TRY IT: Pull each line holding the word "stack" from the data.

GIVEN ENTRIES:
^^^^^^^^
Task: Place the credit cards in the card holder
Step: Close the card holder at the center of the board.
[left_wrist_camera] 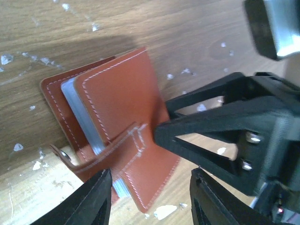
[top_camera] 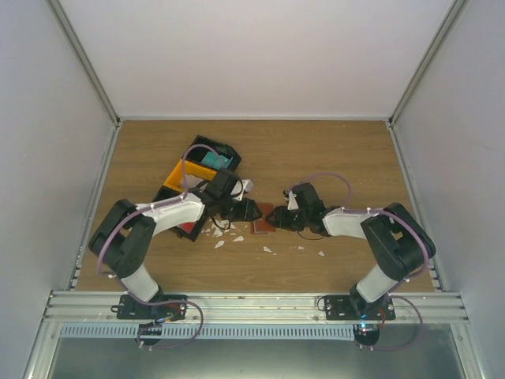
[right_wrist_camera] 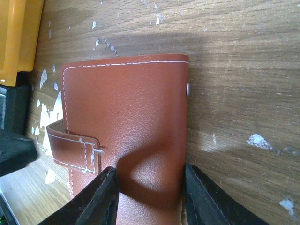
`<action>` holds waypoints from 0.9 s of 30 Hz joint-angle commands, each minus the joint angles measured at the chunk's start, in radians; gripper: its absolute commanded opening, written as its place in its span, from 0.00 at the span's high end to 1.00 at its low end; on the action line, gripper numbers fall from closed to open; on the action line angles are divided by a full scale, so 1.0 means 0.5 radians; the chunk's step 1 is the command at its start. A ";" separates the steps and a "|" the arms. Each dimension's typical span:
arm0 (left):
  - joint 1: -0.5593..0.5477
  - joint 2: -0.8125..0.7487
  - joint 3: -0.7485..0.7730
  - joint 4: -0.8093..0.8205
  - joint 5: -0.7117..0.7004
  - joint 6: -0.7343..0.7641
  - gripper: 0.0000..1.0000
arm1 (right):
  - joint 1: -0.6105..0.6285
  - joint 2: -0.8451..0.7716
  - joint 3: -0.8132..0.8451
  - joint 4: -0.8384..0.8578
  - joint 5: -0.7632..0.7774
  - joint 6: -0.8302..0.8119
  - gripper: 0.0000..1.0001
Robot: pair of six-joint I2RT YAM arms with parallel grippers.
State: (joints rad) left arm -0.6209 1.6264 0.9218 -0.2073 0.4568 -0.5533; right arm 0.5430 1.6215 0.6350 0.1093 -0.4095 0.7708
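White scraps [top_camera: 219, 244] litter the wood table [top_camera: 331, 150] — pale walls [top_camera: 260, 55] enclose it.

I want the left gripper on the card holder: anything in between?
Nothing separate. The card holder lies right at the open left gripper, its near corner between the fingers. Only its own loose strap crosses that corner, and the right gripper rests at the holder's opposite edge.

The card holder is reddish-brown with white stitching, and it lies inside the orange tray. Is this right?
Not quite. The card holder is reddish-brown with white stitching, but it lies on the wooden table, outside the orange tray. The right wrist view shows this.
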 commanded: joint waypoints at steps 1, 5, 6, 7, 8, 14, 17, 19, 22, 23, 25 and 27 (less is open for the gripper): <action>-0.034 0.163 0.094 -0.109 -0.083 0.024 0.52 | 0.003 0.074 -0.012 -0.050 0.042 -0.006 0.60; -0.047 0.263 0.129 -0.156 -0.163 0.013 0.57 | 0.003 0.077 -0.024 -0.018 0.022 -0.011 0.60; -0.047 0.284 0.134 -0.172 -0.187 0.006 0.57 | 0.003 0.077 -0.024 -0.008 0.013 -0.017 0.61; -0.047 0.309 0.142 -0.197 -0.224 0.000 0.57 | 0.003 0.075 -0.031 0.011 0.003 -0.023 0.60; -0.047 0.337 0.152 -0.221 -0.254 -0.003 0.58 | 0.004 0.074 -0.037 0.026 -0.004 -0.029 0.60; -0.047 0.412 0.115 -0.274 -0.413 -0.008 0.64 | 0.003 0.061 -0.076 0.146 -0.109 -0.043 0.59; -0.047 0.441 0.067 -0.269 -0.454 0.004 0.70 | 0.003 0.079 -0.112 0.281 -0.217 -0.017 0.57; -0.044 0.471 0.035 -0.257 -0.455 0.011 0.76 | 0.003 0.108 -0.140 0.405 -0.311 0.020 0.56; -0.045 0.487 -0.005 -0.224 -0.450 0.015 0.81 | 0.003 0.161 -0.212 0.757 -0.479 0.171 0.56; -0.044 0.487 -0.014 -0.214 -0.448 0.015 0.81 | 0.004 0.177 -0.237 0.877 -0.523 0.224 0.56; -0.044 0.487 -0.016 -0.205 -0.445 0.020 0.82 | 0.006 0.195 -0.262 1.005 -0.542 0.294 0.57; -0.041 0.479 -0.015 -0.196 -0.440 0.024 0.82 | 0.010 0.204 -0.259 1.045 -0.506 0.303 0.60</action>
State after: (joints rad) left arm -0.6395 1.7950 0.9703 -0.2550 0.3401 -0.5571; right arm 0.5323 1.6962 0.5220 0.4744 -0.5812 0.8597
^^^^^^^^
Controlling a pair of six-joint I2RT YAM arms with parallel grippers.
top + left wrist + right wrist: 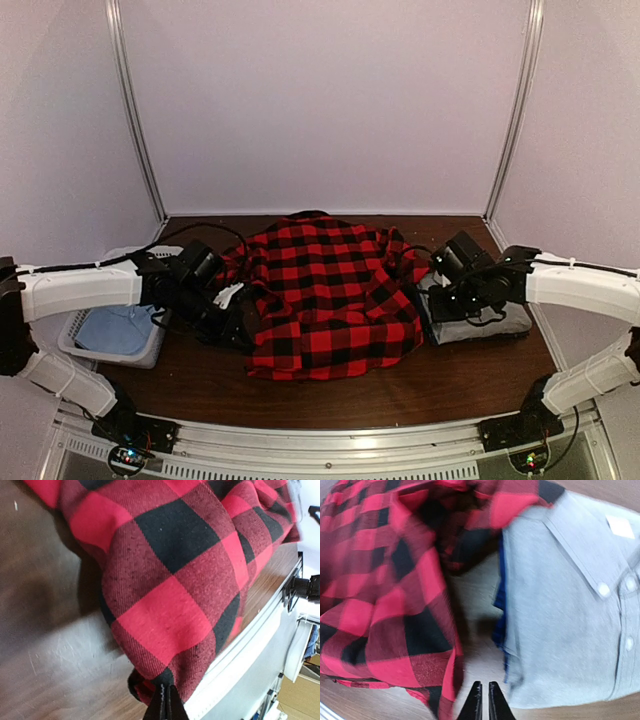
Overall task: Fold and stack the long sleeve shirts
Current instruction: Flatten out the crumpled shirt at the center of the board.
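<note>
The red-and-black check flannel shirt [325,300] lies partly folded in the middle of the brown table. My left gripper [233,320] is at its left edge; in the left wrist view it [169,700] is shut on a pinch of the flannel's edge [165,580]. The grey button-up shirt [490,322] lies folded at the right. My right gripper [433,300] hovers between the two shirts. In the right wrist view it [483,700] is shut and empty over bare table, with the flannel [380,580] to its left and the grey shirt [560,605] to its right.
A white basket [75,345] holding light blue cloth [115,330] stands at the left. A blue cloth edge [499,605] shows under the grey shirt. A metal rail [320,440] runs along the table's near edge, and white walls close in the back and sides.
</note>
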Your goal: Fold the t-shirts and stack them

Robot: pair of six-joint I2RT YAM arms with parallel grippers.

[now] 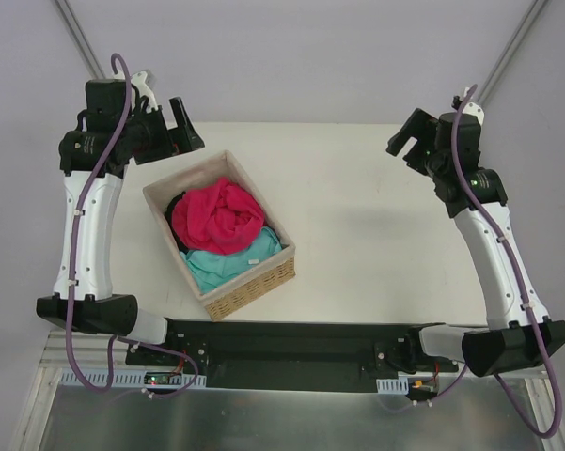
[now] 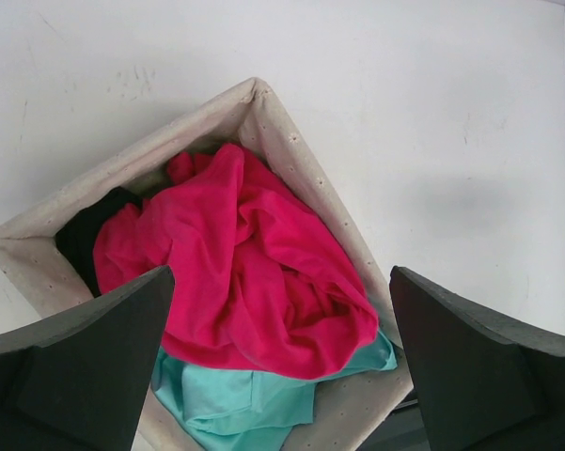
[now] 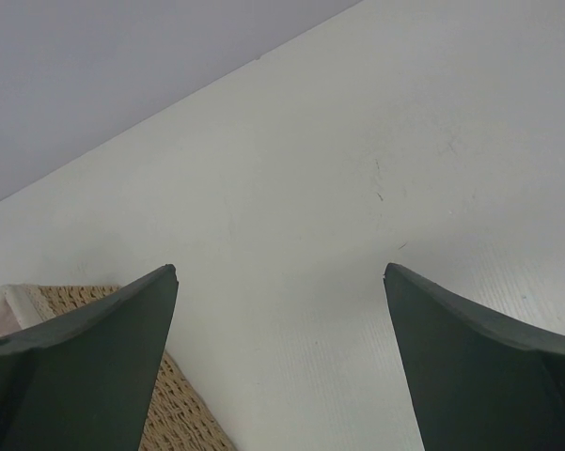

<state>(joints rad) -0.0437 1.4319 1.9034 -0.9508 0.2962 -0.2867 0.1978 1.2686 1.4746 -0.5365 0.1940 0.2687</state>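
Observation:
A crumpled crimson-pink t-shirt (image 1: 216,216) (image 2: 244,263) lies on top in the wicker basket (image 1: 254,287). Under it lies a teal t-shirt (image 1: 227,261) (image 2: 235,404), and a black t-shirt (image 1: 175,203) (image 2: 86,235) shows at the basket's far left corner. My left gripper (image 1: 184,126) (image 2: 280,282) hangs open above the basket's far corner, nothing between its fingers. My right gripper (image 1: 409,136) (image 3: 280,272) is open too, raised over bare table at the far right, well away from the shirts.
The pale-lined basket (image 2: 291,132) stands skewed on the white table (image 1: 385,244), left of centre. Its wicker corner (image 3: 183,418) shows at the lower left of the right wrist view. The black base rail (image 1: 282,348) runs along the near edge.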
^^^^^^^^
REPLY:
Overall task: Fold and stack the long sleeve shirts
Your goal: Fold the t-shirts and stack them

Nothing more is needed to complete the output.